'Operation Not Forgotten' hopes to make us remember
Sigma Phi Epsilon fraternity house makes ribbons, plants flags in honor of ‘the fallen’
There are many ways in which we honor the sacrifices made by our veterans over Memorial Day weekend.
They generally include special observances at area cemeteries and gatherings at community parks, among others, and are usually staged by veteran’s groups.
Students at Eastern Washington University’s Sigma Phi Epsilon fraternity engaged in the effort for the first of what they hope will be a regular and ongoing tribute with “Operation Not Forgotten.”
“In honor of Memorial Day we just wanted to give thanks to the fallen service members who have given us the freedom to be here today,” fraternity spokesman Kyle Dodson said.

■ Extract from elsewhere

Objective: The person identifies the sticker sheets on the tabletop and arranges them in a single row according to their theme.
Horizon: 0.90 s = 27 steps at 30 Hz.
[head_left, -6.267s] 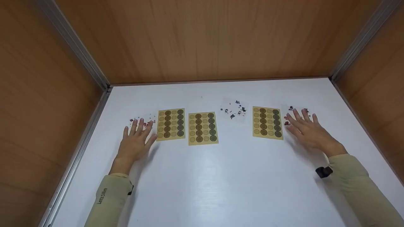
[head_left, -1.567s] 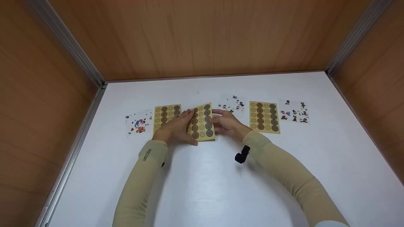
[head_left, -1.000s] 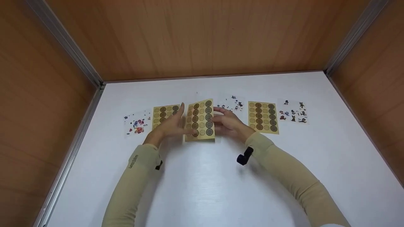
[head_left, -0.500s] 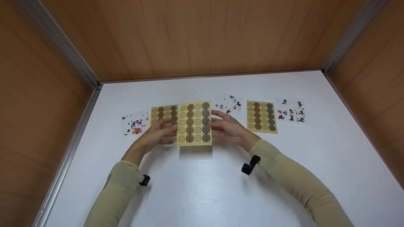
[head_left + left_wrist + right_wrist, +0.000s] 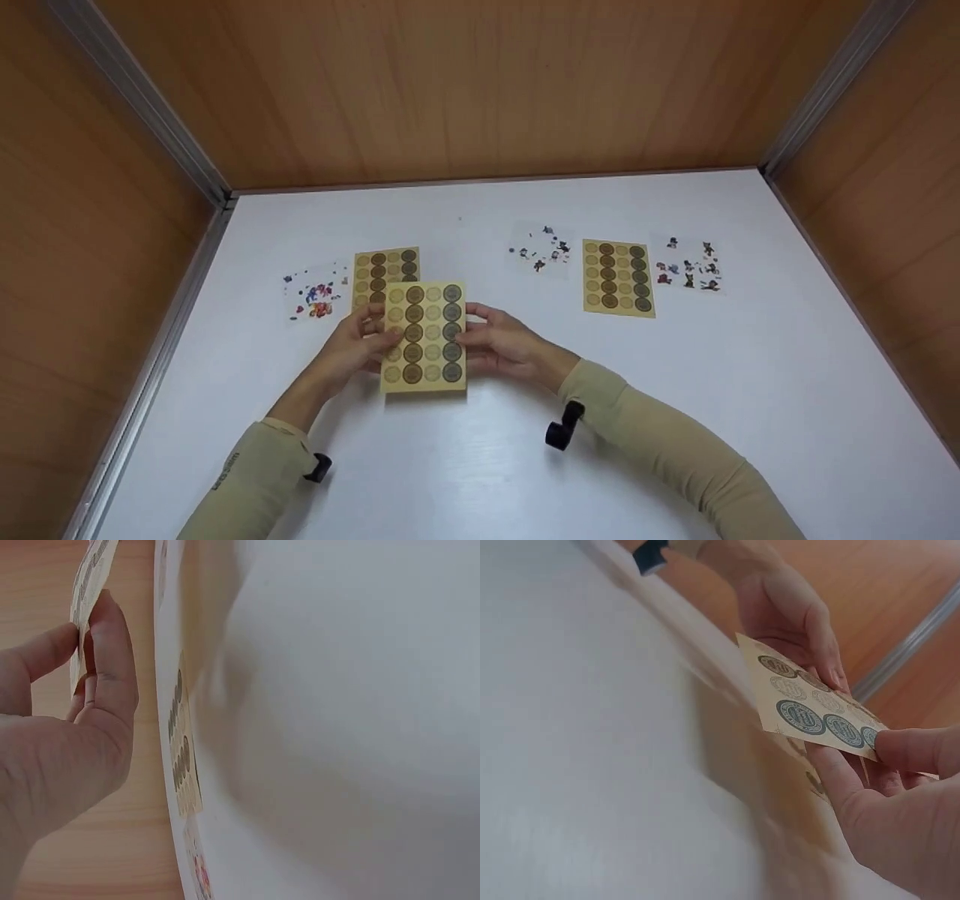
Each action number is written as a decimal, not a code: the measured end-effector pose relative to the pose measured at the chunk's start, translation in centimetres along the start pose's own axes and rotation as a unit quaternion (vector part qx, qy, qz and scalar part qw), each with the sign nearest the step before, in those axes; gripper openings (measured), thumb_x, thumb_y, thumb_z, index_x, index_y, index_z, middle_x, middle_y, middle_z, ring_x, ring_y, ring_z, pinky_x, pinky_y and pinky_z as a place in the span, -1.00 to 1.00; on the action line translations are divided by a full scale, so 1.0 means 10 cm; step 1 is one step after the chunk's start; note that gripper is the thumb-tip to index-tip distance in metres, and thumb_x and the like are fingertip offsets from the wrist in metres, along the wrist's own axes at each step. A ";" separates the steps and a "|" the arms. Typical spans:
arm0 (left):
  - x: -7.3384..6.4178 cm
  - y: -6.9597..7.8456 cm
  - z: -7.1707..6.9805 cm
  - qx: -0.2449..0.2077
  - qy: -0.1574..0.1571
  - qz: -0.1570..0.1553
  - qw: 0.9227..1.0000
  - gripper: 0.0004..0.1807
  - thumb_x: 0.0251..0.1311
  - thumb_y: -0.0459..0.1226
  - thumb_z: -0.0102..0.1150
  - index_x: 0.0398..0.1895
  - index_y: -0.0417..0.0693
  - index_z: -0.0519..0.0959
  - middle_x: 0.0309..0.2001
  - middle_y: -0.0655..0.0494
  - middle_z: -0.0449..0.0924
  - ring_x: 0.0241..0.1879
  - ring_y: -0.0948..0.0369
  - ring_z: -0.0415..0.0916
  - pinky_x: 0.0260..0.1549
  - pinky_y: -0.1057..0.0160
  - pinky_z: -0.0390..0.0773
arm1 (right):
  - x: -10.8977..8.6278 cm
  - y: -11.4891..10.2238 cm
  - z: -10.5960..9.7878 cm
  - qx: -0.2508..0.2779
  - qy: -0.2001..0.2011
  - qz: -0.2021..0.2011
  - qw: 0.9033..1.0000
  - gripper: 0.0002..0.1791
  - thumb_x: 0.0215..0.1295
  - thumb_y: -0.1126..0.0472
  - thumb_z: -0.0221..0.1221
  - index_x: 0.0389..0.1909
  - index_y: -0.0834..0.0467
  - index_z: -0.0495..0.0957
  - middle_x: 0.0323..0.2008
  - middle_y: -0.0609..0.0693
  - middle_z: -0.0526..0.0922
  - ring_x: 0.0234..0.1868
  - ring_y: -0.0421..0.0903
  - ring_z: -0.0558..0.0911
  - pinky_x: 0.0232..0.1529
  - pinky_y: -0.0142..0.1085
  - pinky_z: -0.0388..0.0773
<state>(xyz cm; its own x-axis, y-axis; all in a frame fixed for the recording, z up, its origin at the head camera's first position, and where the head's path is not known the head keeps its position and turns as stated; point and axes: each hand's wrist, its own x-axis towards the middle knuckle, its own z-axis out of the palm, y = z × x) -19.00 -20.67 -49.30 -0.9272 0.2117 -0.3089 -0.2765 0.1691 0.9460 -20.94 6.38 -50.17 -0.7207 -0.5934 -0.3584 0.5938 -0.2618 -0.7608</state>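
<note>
Both hands hold a kraft-coloured sheet of round stickers [image 5: 424,337] above the white table, with rows of pale, brown and dark circles facing up. My left hand [image 5: 349,349] pinches its left edge, thumb on top and fingers behind. At the opposite edge, my right hand [image 5: 506,341] grips in the same way. The left wrist view shows the sheet [image 5: 86,600] nearly edge-on between thumb and fingers of the left hand [image 5: 67,757]. Seals on the sheet [image 5: 810,705] show large in the right wrist view, the right thumb [image 5: 915,750] pressing its border.
A similar sticker sheet [image 5: 386,262] lies behind, partly covered by the held one. Another [image 5: 619,277] lies at right. Clear sheets with small colourful figures lie at left [image 5: 315,292], centre [image 5: 540,251] and far right [image 5: 686,262]. Wooden walls [image 5: 480,90] enclose the table [image 5: 480,465].
The hands, earlier spread apart, came together on the middle sticker sheet and lifted it. The sheet has moved nearer and leftward; the left hand let go briefly and now pinches its edge again.
</note>
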 end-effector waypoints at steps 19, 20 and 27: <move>-0.46 -0.26 -0.38 0.083 0.032 -0.079 0.993 -0.49 0.37 -0.28 0.24 0.27 -0.22 0.29 -0.23 -0.09 0.63 -0.37 0.10 0.67 -0.46 0.23 0.69 | 0.24 0.39 0.41 -0.086 -0.023 0.018 0.996 -0.15 0.26 0.59 0.17 0.48 0.01 0.14 0.07 0.27 0.64 -0.01 0.22 0.71 0.00 0.12 0.67; -0.48 -0.26 -0.40 0.085 0.031 -0.083 0.992 -0.50 0.38 -0.28 0.23 0.27 -0.23 0.28 -0.22 -0.10 0.64 -0.37 0.08 0.68 -0.45 0.22 0.69 | 0.26 0.39 0.42 -0.101 -0.023 0.017 0.994 -0.15 0.27 0.58 0.18 0.49 0.02 0.13 0.08 0.27 0.64 -0.02 0.22 0.71 0.00 0.10 0.68; -0.56 -0.25 -0.45 0.132 0.027 -0.080 0.988 -0.48 0.35 -0.28 0.25 0.23 -0.29 0.27 -0.26 -0.11 0.65 -0.43 0.08 0.69 -0.51 0.21 0.69 | 0.35 0.37 0.50 -0.212 -0.002 0.007 0.977 -0.12 0.28 0.51 0.22 0.55 0.10 0.06 0.15 0.16 0.56 -0.02 0.13 0.70 -0.02 -0.03 0.71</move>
<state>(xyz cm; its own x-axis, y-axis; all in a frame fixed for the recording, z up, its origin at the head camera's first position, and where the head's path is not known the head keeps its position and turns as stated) -14.26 -26.61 -49.47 -0.8911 0.1117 -0.4399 -0.3513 0.4437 0.8245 -19.47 -0.44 -51.58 -0.7115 -0.5981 -0.3688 0.4015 0.0847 -0.9119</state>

The house has residents who are currently serving in the Army and Marine Corps Reserve and the National Guard, Dodson said. House members thought this was the right way, and time, to raise awareness in the community that Memorial Day is not just a regular day away from work but that people have sacrificed for it.

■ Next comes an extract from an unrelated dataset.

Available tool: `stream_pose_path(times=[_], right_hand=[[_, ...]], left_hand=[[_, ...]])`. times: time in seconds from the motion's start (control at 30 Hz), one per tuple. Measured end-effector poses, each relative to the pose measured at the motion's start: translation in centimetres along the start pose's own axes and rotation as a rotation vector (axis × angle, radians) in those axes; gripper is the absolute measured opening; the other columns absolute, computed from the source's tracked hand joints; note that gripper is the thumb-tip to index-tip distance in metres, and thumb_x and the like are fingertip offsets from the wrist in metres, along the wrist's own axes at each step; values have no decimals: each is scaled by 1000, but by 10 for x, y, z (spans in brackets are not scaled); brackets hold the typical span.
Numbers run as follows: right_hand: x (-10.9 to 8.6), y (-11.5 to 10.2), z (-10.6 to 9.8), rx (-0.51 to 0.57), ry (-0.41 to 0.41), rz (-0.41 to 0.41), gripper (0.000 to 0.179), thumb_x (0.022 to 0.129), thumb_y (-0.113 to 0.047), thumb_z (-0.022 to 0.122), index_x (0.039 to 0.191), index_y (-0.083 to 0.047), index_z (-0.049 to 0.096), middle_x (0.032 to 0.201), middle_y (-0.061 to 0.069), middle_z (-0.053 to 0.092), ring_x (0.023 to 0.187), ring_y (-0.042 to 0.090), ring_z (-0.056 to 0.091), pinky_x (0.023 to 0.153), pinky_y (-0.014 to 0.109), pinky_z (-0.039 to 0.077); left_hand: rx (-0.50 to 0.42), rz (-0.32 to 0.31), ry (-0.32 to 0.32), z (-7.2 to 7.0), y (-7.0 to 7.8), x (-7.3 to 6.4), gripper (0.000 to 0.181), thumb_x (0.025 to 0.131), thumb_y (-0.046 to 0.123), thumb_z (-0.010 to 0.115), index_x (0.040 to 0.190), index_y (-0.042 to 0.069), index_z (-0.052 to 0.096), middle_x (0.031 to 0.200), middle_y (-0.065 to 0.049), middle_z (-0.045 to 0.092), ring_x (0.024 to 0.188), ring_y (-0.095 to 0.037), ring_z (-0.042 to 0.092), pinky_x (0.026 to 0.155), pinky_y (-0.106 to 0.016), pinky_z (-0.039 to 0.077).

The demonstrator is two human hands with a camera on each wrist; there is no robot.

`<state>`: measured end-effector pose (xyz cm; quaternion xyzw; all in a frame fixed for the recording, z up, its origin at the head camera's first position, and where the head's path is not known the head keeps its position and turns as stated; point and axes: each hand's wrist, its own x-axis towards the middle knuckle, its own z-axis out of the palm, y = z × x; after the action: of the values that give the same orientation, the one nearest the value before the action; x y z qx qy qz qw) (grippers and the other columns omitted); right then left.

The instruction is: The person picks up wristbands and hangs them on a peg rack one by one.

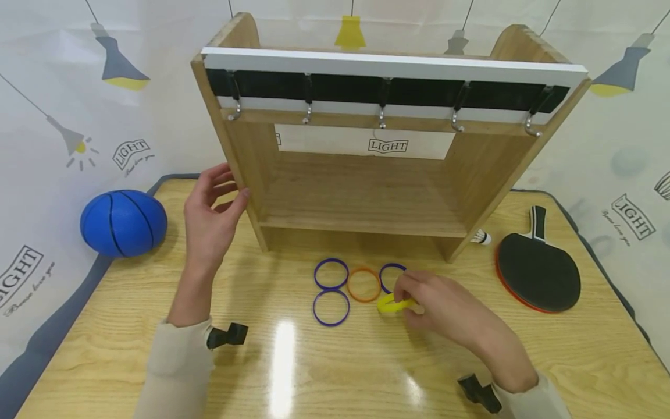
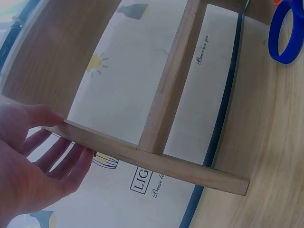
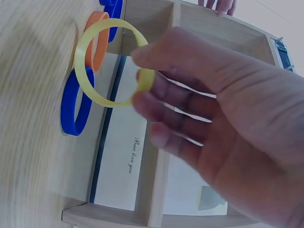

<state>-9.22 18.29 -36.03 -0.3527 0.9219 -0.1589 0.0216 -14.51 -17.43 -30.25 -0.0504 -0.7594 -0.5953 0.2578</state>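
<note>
My left hand (image 1: 211, 218) holds the left side panel of a wooden shelf rack (image 1: 361, 224), thumb on the front edge and fingers behind it, as the left wrist view also shows. In my right hand (image 1: 450, 308) a yellow wristband (image 3: 81, 71) is pinched between thumb and fingertips, raised over the table. Beside it on the table lie an orange wristband (image 1: 349, 292) and a blue wristband (image 1: 384, 286) partly covered by my right hand. Two more blue wristbands, an upper one (image 1: 316, 280) and a lower one (image 1: 316, 317), lie to the left of the orange one.
Several metal hooks (image 1: 382, 119) line the rack's top front. A blue ball (image 1: 124, 223) sits at the left. On the right lie a black-faced table tennis paddle (image 1: 539, 272) and a shuttlecock (image 1: 481, 237) by the rack's foot. A printed cloth (image 1: 57, 174) hangs behind the table.
</note>
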Motion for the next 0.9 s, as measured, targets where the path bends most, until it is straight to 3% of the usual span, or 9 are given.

“So far it’s been a success and everyone likes it so I think it’s a new tradition we stumbled on,” Dodson said.
The effort included making 6,805 red, white and blue ribbons to commemorate each individual soldier that has fallen in Operation Enduring Freedom and Operation Iraqi Freedom, fraternity member and one of the event organizers, Hunter Ringsage said.
“Overall on campus, everyone has been accepting,” Dodson said.

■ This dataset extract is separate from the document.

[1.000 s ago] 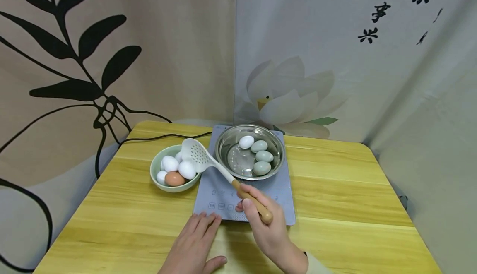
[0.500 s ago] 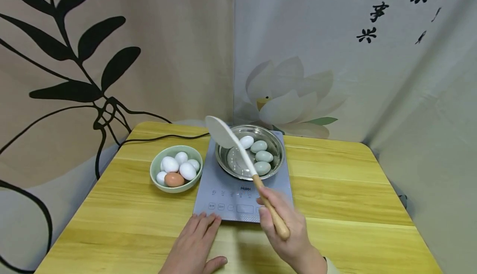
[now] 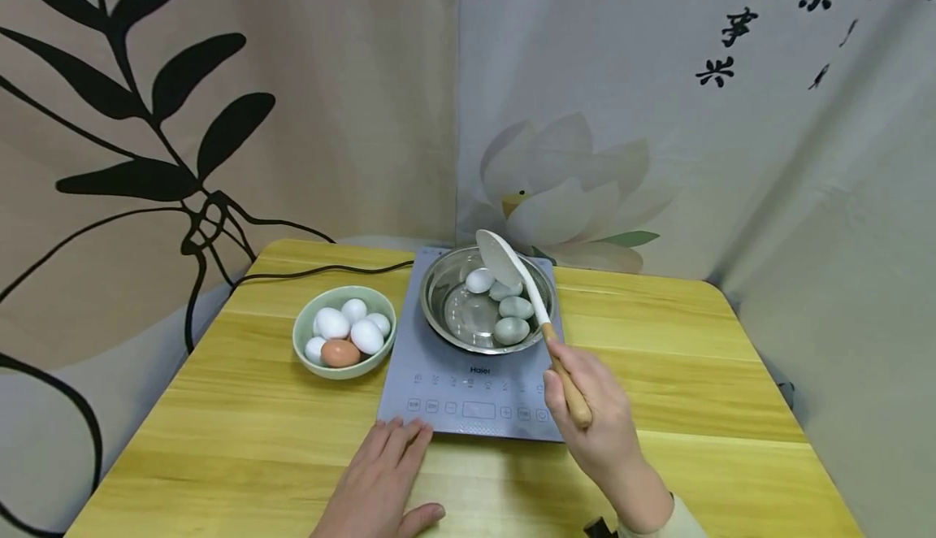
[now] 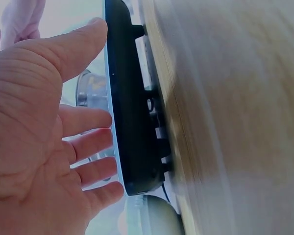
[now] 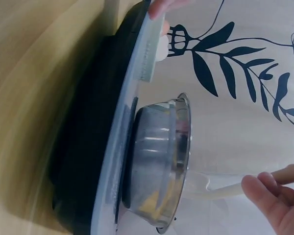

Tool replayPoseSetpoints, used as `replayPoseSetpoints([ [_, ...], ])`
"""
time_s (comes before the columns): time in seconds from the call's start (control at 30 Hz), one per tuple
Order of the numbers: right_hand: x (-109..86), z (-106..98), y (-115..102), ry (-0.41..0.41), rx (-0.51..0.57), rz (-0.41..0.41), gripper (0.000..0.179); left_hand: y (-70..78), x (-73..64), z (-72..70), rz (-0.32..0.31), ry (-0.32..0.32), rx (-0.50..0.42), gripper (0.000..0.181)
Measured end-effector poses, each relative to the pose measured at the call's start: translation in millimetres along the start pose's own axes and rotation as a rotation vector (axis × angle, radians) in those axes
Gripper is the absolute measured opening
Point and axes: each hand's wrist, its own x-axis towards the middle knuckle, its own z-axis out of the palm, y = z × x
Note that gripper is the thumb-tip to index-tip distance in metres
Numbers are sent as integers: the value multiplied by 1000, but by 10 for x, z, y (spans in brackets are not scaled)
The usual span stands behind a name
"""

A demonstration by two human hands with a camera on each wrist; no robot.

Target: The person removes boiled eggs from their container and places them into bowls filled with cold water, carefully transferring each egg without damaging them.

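Note:
My right hand [image 3: 595, 408] grips the wooden handle of a white slotted spoon [image 3: 503, 258]. The spoon's head is held over the far right part of a steel bowl [image 3: 433, 323], its rounded back showing, and overlaps one of the eggs in the head view. Inside the bowl lie a white egg [image 3: 479, 280] and several pale green eggs [image 3: 511, 330]. My left hand [image 3: 383, 477] lies flat at the front left edge of a grey induction cooker [image 3: 417, 359], fingertips on that edge. In the left wrist view its fingers reach straight to the cooker's rim.
A light green bowl [image 3: 301, 351] with several white eggs and one brown egg [image 3: 340, 353] stands left of the cooker on the wooden table [image 3: 241, 408]. A black cable [image 3: 322, 268] runs off leftward. Printed curtains [image 3: 351, 99] hang behind the table.
My right hand has carried the slotted spoon rightward, from over the green bowl to over the steel bowl, its head turning over on the way. The left hand has stayed put.

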Motion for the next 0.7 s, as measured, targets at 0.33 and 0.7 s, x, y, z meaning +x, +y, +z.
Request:
replayPoseSetpoints([
  [0.33,-26,81,-2,-30,7,-12,41,-1,11,15,11,22,23,90],
  [0.7,-156,116,-114,-61,93,10,35,0,3,9,18,33,32,90],
])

A second and very noticeable part of the observance was the placing of 148 American flags on the front lawn of the fraternity. The flags indicate the number of Washington state residents who had died in wars in Afghanistan and Iraq, Ringsage said.
“We have a very patriotic house, we’ve done the haunted house before,” Ringsage said. All proceeds from that activity went to the Wounded Warrior Project.
Besides distributing ribbons across the EWU campus and throughout the community, the Cheney School District took 500 last Friday to distribute.
The reaction to Operation Not Forgotten has been positive, but when asked, Dodson said, “It’s funny you say that, we set out the flags at 5 a.m., but earlier, about 2 a.m. someone came by the house and littered the grounds with bags of newspaper clippings.”